Literatura com psicologia

Por que Machado de Assis é considerado o mestre da Literatura Brasileira?

Machado de Assis é um dos maiores nomes da literatura brasileira, com uma vasta produção que inclui nove romances, várias peças de teatro, contos, coletâneas e mais de 600 colunas em jornais. Sua genialidade o torna o mestre dos contos e, embora admirado por figuras internacionais como Philip Roth e Elizabeth Hardwick, ele ainda é pouco lido em inglês. Curiosamente, autores como Paulo Coelho são mais conhecidos lá fora. No entanto, um recente post viral no TikTok, no qual uma americana se emocionou ao ler “Memórias Póstumas de Brás Cubas” e comparou a genialidade do autor de “Dom Casmurro” a Shakespeare, pode mudar esse cenário.

A obra de Machado é marcada por um paradoxo intrigante: ela é inquieta e sempre atual, contrastando com a vida pacata do autor, que nunca deixou sua cidade natal. Seus temas universais como arrependimento, decepção e a obsessão pelo tempo (e sua passagem destrutiva) ressoam profundamente com os leitores, oferecendo uma exploração complexa da mente humana.

Machado inovou com sua narrativa não linear, conferindo dinamismo e profundidade aos personagens e enredos. Suas obras misturam comédia de costumes com uma constante melancolia, utilizando uma ironia sofisticada que não apenas encanta, mas também leva à reflexão social.

A ironia é uma ferramenta central em suas obras, usada de forma sutil para expor as contradições humanas e sociais. Machado era um mestre em contrastar aparência e realidade, usando o sarcasmo para questionar valores considerados absolutos.

Para Machado suas obras eram míopes pois se concentravam nas coisas pequenas e ocultas da vida, coisas pequenas para grandes vistas.

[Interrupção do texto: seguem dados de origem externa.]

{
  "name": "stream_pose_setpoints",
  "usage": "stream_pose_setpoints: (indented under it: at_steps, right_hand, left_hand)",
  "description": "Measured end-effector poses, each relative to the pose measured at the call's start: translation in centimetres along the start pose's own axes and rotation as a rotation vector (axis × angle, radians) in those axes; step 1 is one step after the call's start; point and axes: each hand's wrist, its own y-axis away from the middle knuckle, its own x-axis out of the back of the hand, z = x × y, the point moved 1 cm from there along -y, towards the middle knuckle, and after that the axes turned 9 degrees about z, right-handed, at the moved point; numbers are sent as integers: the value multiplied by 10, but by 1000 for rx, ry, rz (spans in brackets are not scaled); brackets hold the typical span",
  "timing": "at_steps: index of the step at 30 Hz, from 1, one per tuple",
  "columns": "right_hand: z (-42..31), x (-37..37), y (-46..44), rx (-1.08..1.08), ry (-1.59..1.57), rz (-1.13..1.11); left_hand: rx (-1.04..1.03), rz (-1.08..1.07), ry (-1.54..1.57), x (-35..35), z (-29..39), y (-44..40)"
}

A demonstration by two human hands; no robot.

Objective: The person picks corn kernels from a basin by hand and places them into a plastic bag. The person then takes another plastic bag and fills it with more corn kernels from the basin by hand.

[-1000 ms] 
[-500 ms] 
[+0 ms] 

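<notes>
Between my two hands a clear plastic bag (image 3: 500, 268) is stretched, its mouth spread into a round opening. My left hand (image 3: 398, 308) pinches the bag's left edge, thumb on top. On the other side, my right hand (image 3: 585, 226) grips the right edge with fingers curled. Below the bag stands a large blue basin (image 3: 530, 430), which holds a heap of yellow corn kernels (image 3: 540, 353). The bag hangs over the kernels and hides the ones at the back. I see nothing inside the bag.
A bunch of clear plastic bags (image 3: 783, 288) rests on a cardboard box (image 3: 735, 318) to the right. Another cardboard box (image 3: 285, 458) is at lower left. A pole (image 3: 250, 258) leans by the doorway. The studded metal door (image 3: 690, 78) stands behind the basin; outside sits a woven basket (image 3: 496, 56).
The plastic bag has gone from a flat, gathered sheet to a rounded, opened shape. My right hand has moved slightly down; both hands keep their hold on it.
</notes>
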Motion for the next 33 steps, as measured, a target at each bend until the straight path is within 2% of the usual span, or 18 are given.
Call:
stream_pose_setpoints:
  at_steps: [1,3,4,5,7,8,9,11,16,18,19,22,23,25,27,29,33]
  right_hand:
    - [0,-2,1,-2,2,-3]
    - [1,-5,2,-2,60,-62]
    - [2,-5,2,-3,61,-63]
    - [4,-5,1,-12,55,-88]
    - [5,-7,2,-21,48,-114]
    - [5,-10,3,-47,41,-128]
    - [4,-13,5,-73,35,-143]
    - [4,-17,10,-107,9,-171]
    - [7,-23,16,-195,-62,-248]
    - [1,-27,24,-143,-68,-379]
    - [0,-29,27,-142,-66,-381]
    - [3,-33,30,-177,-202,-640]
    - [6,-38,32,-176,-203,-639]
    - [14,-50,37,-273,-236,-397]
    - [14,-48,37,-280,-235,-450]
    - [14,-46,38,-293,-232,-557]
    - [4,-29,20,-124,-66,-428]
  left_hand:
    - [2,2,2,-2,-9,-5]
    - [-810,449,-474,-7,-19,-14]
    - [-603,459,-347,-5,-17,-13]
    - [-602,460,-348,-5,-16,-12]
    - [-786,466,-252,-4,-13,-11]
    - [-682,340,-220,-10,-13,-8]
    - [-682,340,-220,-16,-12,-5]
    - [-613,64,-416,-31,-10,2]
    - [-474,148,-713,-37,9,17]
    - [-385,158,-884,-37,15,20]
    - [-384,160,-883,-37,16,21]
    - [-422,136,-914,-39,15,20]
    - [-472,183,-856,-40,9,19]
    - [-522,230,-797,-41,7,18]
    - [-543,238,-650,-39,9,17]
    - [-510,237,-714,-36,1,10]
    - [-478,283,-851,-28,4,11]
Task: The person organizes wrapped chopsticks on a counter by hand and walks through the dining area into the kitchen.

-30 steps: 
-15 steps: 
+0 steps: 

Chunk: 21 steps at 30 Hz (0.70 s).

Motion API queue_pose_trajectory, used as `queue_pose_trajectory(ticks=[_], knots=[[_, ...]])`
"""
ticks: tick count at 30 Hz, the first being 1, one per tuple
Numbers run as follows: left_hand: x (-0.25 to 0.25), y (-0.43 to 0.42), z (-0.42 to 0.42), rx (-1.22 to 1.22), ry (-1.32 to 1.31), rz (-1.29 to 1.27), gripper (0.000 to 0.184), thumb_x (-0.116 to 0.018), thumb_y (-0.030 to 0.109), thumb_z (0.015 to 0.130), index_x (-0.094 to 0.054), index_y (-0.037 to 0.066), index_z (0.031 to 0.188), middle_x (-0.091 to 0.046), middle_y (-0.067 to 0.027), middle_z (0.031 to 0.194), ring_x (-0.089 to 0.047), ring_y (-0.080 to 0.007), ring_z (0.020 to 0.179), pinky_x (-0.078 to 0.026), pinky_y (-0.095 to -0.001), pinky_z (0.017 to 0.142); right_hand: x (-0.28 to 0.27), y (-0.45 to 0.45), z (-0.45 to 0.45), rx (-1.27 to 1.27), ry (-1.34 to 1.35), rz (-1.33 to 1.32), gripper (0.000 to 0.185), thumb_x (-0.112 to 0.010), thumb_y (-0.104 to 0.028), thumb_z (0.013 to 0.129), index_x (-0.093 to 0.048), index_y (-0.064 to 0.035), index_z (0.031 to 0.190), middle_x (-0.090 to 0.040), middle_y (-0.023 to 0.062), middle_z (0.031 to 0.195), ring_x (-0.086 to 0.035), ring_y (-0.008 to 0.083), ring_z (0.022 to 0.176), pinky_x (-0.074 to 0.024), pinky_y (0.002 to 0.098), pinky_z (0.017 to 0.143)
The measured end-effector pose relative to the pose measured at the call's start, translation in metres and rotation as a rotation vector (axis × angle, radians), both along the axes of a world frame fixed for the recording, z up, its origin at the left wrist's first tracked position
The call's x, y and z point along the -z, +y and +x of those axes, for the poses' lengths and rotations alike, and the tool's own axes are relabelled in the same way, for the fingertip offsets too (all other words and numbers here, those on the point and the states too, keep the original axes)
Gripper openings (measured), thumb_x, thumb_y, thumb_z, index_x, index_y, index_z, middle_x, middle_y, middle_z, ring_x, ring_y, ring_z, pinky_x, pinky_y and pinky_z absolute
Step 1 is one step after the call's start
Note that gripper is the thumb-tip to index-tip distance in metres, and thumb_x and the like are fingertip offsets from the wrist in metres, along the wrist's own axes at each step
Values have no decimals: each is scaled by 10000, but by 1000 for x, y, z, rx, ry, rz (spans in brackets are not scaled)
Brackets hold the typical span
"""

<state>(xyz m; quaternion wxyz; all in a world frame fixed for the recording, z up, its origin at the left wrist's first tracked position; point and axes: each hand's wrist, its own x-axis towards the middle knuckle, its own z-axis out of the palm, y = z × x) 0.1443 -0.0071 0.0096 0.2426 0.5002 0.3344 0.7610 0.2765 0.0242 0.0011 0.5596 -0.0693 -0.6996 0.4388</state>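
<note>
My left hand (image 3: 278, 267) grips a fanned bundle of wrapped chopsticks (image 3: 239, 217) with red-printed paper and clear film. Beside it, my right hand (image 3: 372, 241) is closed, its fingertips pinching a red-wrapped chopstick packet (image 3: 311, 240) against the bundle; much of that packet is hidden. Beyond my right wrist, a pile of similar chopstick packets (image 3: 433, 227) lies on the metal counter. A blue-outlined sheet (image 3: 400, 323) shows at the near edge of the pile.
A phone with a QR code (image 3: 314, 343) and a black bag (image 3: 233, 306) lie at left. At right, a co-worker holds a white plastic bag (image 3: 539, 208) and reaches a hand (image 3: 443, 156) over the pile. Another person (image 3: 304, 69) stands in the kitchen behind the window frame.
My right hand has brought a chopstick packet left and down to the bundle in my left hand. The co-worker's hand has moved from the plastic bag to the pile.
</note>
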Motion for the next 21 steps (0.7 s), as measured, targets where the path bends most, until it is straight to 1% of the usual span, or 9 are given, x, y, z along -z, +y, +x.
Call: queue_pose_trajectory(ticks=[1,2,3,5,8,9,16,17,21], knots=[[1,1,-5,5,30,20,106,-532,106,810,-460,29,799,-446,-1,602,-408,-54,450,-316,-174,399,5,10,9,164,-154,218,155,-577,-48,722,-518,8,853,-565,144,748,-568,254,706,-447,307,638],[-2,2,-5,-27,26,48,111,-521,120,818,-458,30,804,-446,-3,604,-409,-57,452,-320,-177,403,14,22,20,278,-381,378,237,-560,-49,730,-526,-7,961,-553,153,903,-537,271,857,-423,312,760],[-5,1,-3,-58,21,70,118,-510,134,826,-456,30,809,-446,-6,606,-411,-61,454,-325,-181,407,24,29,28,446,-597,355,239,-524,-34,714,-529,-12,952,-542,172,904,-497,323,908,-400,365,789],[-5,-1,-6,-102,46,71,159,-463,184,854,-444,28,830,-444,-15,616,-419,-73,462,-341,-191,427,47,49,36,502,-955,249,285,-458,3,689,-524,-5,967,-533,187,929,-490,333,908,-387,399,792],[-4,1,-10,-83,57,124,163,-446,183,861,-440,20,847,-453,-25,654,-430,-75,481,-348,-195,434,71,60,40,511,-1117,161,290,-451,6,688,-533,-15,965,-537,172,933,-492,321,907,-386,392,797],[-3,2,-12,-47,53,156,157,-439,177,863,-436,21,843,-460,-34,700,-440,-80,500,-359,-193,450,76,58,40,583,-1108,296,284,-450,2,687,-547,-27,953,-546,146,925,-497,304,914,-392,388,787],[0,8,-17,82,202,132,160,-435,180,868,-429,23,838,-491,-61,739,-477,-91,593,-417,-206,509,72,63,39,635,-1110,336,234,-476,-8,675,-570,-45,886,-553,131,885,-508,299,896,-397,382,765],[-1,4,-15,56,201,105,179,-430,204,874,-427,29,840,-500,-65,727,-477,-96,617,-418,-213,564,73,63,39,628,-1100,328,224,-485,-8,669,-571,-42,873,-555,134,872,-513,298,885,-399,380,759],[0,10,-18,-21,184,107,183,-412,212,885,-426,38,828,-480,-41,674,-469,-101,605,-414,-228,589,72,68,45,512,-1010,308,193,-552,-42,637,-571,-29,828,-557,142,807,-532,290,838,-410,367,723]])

No fundo, Machado é um mestre contador de histórias sádicas, como em Causa Oculta e Pai contra mãe, mesmo em outras obras, ele soube usar muito bem o contraste entre aparência e realidade, usando o sacarmo para expor as contradições humanas de forma velada e dissimulada. Mais do que isso, ao usar a inversão de valores, ele consegue questionar e ironizar valores ditos como verdades absolutas pela sociedade.

Suas obras antecedem à psicologia e mesmo assim pode-se concluir que Machado foi um psicólogo natural ao abordar não só as questões existenciais e humanas, mas a própria saúde mental como no O alienista. Ou como consegue até hoje mobilizar o debate se houve ou não traição de Capitu em Dom Casmurro, ou em seu enfoque da dualidade humana como em Helena.

Para alguns, no entanto, foi em uma obra pouco conhecida que Machado brilhou com a psicologia na literatura, no conto O espelho. Neste conto o personagem principal é altamente identificado em sua persona (máscara social que colocamos para sermos aceitos em sociedade). Até hoje quando questionadas sobre quem são, as pessoas respondem seus papéis sociais (personas): elas são suas profissões. Essa alta identificação a um papel social gera uma dissociação entre identidade e papel social que costuma culminar nas famosas crises de identidade. Machado teve essa sacada antes mesmo de existir Freud com a psicanálise ou com Jung que introduziu esses termos no mundo.

E justo esta contradição entre persona e eu interior que compõem as obras machadianas e continua a gerar identificação e conexão de forma atemporal. Se seus personagens vivessem o mundo atual seriam mandados para a terapia.

Cada criatura humana traz duas almas consigo: uma que olha de dentro para fora e outra que olha de fora para dentro. (O espelho)

Sem dúvidas este mestre soube como ninguém jogar com as hipocrisias sociais e como diria Michael, Wood (2022):

Todo aquele que o lê pensa que ele é um mestre, mas quem o lê, ou ouviu falar dele? Não tanto quanto ele merece.